(Dataset records)
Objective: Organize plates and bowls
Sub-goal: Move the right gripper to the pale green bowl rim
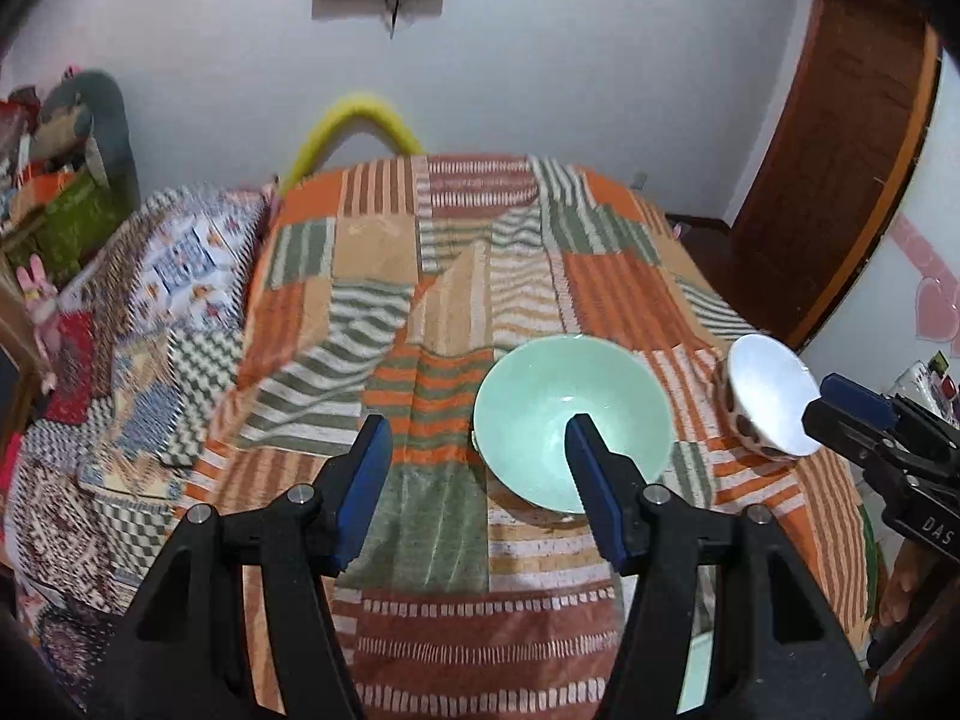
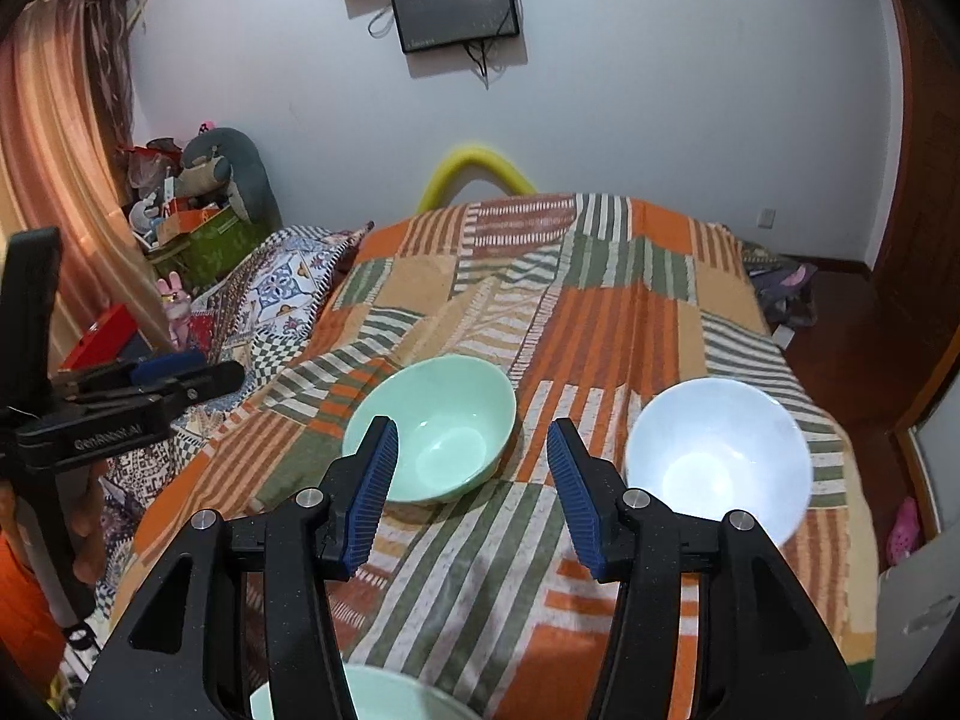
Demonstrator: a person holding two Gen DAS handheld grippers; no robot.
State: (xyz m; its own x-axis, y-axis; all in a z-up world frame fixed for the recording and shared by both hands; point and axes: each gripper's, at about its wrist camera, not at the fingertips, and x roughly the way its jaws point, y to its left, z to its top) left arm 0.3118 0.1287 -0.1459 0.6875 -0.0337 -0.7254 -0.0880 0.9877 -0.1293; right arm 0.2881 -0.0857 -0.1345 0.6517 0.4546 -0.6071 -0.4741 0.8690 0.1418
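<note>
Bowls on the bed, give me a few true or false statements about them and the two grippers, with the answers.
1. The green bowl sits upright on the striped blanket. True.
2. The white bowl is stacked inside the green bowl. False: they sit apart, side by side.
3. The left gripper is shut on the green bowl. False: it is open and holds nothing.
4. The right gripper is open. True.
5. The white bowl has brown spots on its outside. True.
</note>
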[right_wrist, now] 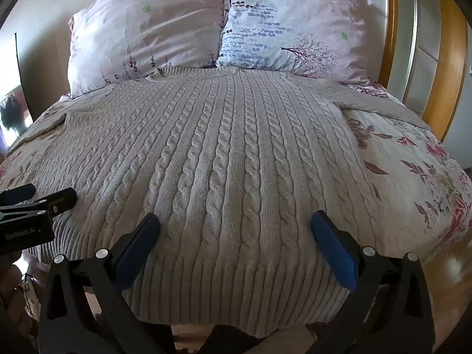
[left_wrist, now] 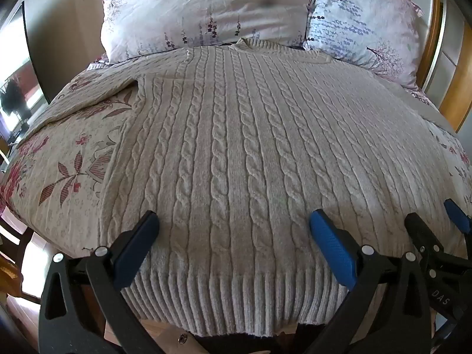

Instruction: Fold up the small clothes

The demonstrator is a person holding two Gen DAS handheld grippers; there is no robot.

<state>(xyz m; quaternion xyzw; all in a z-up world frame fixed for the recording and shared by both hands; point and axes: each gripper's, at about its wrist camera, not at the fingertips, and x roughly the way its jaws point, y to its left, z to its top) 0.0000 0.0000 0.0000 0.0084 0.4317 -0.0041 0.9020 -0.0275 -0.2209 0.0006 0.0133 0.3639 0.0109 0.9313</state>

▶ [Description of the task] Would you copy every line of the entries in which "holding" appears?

▶ [Result for this exercise]
Demonstrator: a person holding two Gen DAS handheld grippers; no robot.
The demonstrator is a person holding two Gen DAS handheld grippers; there is no robot.

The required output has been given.